- Promotional title-card

Cast
- Doctor Ncuti Gatwa – Fifteenth Doctor;
- Companion Varada Sethu – Belinda Chandra;
- Others Jonny Green – Alan Budd; Thalia Dudek – Kirby Blake; Jeffin Kunjumon – Stefan Haines; Belinda Owusu – Receptionist; Tom Storey – Tombo; Stephen Love – Robot 1; Robert Strange – Robot 2; Nicholas Briggs – Voice of the Robots; Anita Dobson – Mrs Flood; Evelyn Miller – Sasha 55; Charles Sandford – Robot 3; Lucas Edwards – Robot 4; Max Parker – Manny; Caleb Hughes – Scoley; Nadine Higgin – Shago; William Ellis – Prime Minister;

Production
- Directed by: Peter Hoar
- Written by: Russell T Davies
- Produced by: Vicki Delow
- Executive producers: Russell T Davies; Julie Gardner; Jane Tranter; Joel Collins; Phil Collinson;
- Music by: Murray Gold
- Series: Series 15
- Running time: 46 minutes
- First broadcast: 12 April 2025

Chronology
| ← Preceded by "Joy to the World" | Followed by → "Lux" |

= The Robot Revolution =

"The Robot Revolution" is the first episode of the fifteenth series of the British science fiction television series Doctor Who. The episode was written by Russell T Davies, the Doctor Who showrunner, and directed by Peter Hoar. In this episode, the Fifteenth Doctor (Ncuti Gatwa) fails to rescue Belinda Chandra (Varada Sethu) after she is kidnapped from Earth and inadvertently gets involved in a war on another planet.

Davies used the script to explore a larger narrative of what he viewed as real-world issues. Pre-production for the episode began in October 2023, with many design aspects based around retrofuturism. Filming then occurred in November and December at Wolf Studios Wales and in Roath, Cardiff. Post-production continued for some months later. It was released on BBC iPlayer, BBC One, and Disney+ on 12 April 2025.

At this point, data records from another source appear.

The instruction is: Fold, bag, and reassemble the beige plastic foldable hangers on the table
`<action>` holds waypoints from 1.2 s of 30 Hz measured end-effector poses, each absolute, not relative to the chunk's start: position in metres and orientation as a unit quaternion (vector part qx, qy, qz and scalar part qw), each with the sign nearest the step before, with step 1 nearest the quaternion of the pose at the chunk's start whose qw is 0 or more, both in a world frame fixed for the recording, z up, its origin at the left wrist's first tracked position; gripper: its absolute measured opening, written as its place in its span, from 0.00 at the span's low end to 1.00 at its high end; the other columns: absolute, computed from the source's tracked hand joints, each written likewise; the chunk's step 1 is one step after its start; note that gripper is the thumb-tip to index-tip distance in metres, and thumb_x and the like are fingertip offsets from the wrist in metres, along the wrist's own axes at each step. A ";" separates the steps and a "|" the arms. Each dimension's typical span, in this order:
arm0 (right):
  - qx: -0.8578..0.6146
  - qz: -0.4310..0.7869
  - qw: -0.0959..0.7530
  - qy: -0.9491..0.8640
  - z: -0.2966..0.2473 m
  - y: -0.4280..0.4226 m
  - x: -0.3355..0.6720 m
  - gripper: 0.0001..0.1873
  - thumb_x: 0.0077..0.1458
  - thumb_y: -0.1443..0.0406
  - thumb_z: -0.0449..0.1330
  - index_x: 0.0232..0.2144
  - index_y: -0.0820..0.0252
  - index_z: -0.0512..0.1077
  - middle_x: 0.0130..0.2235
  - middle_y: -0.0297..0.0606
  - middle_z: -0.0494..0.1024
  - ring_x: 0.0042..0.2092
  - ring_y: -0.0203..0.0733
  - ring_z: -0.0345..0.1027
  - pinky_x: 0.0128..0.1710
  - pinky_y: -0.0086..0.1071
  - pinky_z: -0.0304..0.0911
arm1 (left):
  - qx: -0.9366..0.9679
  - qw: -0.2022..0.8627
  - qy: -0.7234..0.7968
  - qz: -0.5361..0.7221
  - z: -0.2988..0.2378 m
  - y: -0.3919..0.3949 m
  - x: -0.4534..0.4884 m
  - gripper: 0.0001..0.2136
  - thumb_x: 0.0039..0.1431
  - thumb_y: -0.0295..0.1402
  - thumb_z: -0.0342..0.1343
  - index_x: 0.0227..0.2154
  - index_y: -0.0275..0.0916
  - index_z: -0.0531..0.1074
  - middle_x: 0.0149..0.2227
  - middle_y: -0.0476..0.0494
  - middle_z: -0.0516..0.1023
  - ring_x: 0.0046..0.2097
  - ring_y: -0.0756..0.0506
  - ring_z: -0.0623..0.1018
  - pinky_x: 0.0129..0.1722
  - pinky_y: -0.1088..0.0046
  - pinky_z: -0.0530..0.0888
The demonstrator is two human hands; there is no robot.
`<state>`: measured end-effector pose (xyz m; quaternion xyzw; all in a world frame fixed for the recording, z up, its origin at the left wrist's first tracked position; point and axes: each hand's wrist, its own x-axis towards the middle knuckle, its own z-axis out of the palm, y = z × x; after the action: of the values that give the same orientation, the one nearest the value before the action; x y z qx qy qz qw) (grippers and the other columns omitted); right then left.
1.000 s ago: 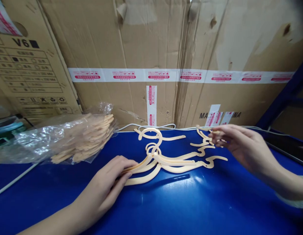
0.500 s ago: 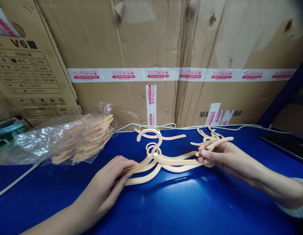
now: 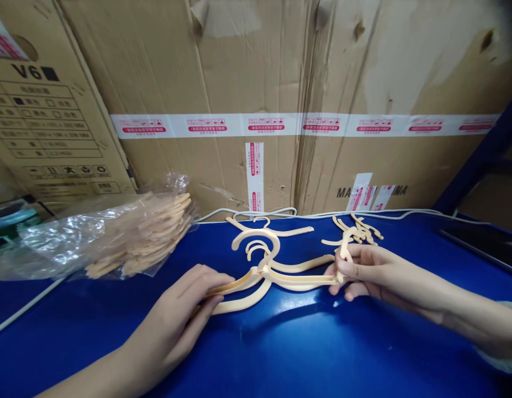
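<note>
A cream plastic clothes hanger point(image 3: 297, 278) is held up in front of me, its hook pointing upward. My left hand point(image 3: 179, 312) is closed around the hanger's left arm. At the tip of the right arm, my right hand point(image 3: 369, 271) pinches a small curved cream hanger piece point(image 3: 346, 243), which stands nearly upright against that tip. Whether the two are joined I cannot tell. Similar hangers point(image 3: 247, 304) lie just under and behind the held one, partly hidden. Farther back rests another hanger point(image 3: 295, 232).
Several loose curved pieces point(image 3: 369, 229) lie behind my right hand. To the left is a clear plastic bag point(image 3: 98, 232) of cream parts. A white cable point(image 3: 388, 214) runs along the back of the blue table point(image 3: 305, 354), before large cardboard boxes point(image 3: 256, 66). A dark flat device point(image 3: 483, 249) lies at right.
My right hand has turned the curved piece from lying sideways to nearly upright and brought it to the hanger's right tip. The left hand keeps its hold; the hanger shifted slightly.
</note>
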<state>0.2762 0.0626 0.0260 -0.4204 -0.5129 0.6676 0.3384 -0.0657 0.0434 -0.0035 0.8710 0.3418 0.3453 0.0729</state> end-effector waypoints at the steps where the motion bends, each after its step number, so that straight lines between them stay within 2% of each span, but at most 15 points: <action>1: -0.422 0.668 0.337 -0.511 0.026 0.062 0.276 0.17 0.49 0.58 0.71 0.28 0.62 0.69 0.34 0.39 0.78 0.36 0.37 0.76 0.32 0.25 0.71 | 0.872 0.071 0.340 0.345 -0.003 0.043 -0.066 0.14 0.67 0.23 0.44 0.49 0.44 0.68 0.41 0.44 0.75 0.41 0.46 0.76 0.39 0.73 0.73; 8: -0.451 0.659 0.336 -0.500 0.025 0.059 0.272 0.21 0.40 0.60 0.75 0.26 0.62 0.67 0.31 0.39 0.78 0.33 0.37 0.74 0.28 0.24 0.69 | 0.886 0.071 0.306 0.341 -0.005 0.043 -0.066 0.16 0.66 0.20 0.44 0.50 0.42 0.68 0.42 0.44 0.73 0.42 0.47 0.75 0.41 0.74 0.73; 12: -0.469 0.634 0.348 -0.507 0.026 0.058 0.269 0.22 0.38 0.59 0.75 0.25 0.61 0.66 0.27 0.37 0.77 0.30 0.37 0.73 0.24 0.24 0.68 | 0.890 0.082 0.296 0.336 -0.005 0.043 -0.067 0.17 0.66 0.19 0.43 0.51 0.42 0.67 0.42 0.44 0.72 0.42 0.48 0.74 0.42 0.76 0.73; 16: -0.481 0.621 0.359 -0.504 0.027 0.058 0.268 0.23 0.36 0.60 0.76 0.24 0.61 0.65 0.26 0.35 0.75 0.29 0.36 0.73 0.24 0.25 0.70 | 0.892 0.088 0.299 0.328 -0.005 0.044 -0.068 0.16 0.67 0.19 0.43 0.51 0.42 0.67 0.43 0.44 0.72 0.43 0.48 0.74 0.44 0.75 0.72; 21: -0.476 0.576 0.391 -0.536 0.024 0.058 0.267 0.23 0.37 0.57 0.75 0.24 0.60 0.66 0.26 0.35 0.76 0.27 0.37 0.73 0.24 0.27 0.71 | 0.891 0.095 0.302 0.325 -0.004 0.044 -0.067 0.16 0.67 0.20 0.43 0.51 0.43 0.66 0.42 0.44 0.72 0.43 0.47 0.74 0.42 0.74 0.73; 27: -0.486 0.500 0.441 -0.565 0.022 0.057 0.266 0.24 0.38 0.52 0.75 0.25 0.59 0.67 0.20 0.34 0.75 0.22 0.38 0.71 0.22 0.30 0.70 | 0.889 0.085 0.328 0.309 -0.005 0.042 -0.067 0.17 0.68 0.23 0.42 0.55 0.44 0.63 0.40 0.45 0.73 0.39 0.48 0.75 0.39 0.75 0.73; 33: -0.468 0.491 0.487 -0.550 0.021 0.055 0.265 0.20 0.43 0.52 0.72 0.28 0.60 0.70 0.27 0.38 0.78 0.27 0.40 0.73 0.26 0.32 0.71 | 0.881 0.072 0.355 0.304 -0.007 0.043 -0.067 0.15 0.68 0.26 0.44 0.54 0.45 0.63 0.38 0.46 0.74 0.37 0.48 0.76 0.37 0.74 0.73; 36: -0.457 0.456 0.559 -0.520 0.026 0.057 0.270 0.16 0.45 0.54 0.70 0.27 0.59 0.74 0.32 0.39 0.78 0.34 0.42 0.72 0.29 0.31 0.69 | 0.877 0.083 0.361 0.306 -0.004 0.040 -0.064 0.12 0.68 0.27 0.44 0.50 0.43 0.65 0.37 0.46 0.74 0.36 0.47 0.76 0.36 0.74 0.73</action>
<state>0.2699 0.0574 0.0255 -0.4572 -0.5197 0.4562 0.5593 -0.0641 0.0398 -0.0035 0.8769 0.3614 0.3057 0.0829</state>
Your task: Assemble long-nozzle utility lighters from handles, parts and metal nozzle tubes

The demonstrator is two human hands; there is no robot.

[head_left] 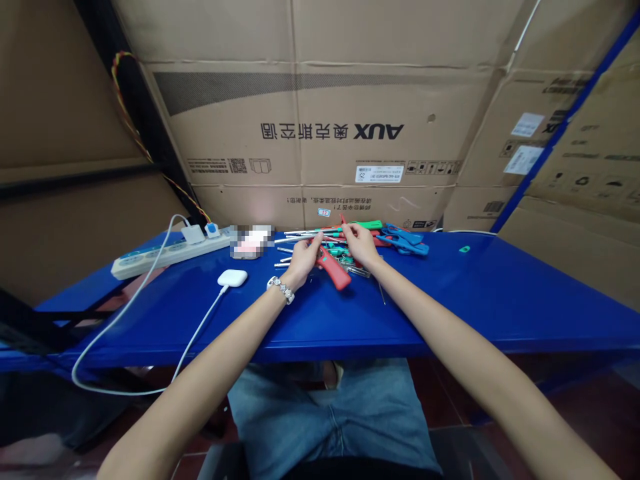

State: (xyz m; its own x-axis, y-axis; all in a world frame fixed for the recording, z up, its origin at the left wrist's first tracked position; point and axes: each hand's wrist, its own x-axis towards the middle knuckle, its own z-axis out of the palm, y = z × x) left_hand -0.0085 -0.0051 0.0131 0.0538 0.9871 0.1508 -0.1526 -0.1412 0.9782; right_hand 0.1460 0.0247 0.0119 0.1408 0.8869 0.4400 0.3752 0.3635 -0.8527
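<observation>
My left hand (pixel 303 261), with a bracelet at the wrist, is closed on a red plastic handle (pixel 336 270), which looks like the body of a long-reach lighter. The handle's wide end points toward me, with a small green spot on its side. My right hand (pixel 361 244) is closed just to the right, over the pile; a thin red piece (pixel 343 219) sticks up at its fingertips. Under and around both hands lie several metal tubes (pixel 295 235), small green parts (pixel 341 252) and a green handle (pixel 369 225). My fingers partly hide the pile.
Blue handles (pixel 406 240) lie right of the pile on the blue table (pixel 465 293). Leftward are a white earbud case (pixel 233 278) on a cable, a blurred-out object (pixel 251 241) and a power strip (pixel 173 253). Cardboard (pixel 330 93) stands behind, and a small green piece (pixel 465 249) lies far right.
</observation>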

"The Robot Revolution" was seen by 3.56 million viewers. Reception was mostly positive, with Belinda's characterisation particularly praised, though the episode's themes and use of the supporting cast was the subject of criticism. A novelisation written by Una McCormack was released on 10 July 2025.

== Plot ==
On 24 May 2025, Belinda Chandra is captured by robots and taken as their queen to "Missbelindachandra One", a planet orbiting the star "Miss Belinda Chandra", named as such by her ex-boyfriend Alan seventeen years earlier. Belinda verbally blames Alan for her kidnapping on the spaceship.

The "Missbelindachandrakind" are composed of humanoids and robots, who coexisted peacefully until the robots took control and some of the humans began to rebel. The robots are controlled by the Great AI Generator, who plans to merge with Belinda. The Doctor, who had been in pursuit of Belinda, arrived six months before her and has since become the planet's historian. Exploiting a fault that prevents the robots from hearing every ninth word, the Doctor and the rebels rescue Belinda, although several rebels, including their leader Sasha 55, are killed.

The Doctor realises that the robots also possess the same version of Belinda's star-naming certificate but that it is 5,000 years older. How the robots acquired the certificate is left unclear. Belinda allows herself to be captured, asking the robots to spare the rebels. Belinda and the Doctor are taken to the Great AI Generator—revealed to be not AI but rather Alan, who had been captured by the robots ten years earlier after Belinda cast blame on him. Viewing life on Missbelindachandra One as a game, Alan merged himself with the machines and started the war because—as it is revealed—Belinda had broken up with him due to his controlling behaviour.

Using every ninth word, Alan communicates to them that he is in pain. Belinda touches her version of the certificate to Alan's, which causes them to experience all of time simultaneously. The Doctor rescues Belinda while Alan reverts to a sperm and egg, which is cleaned up by a robot.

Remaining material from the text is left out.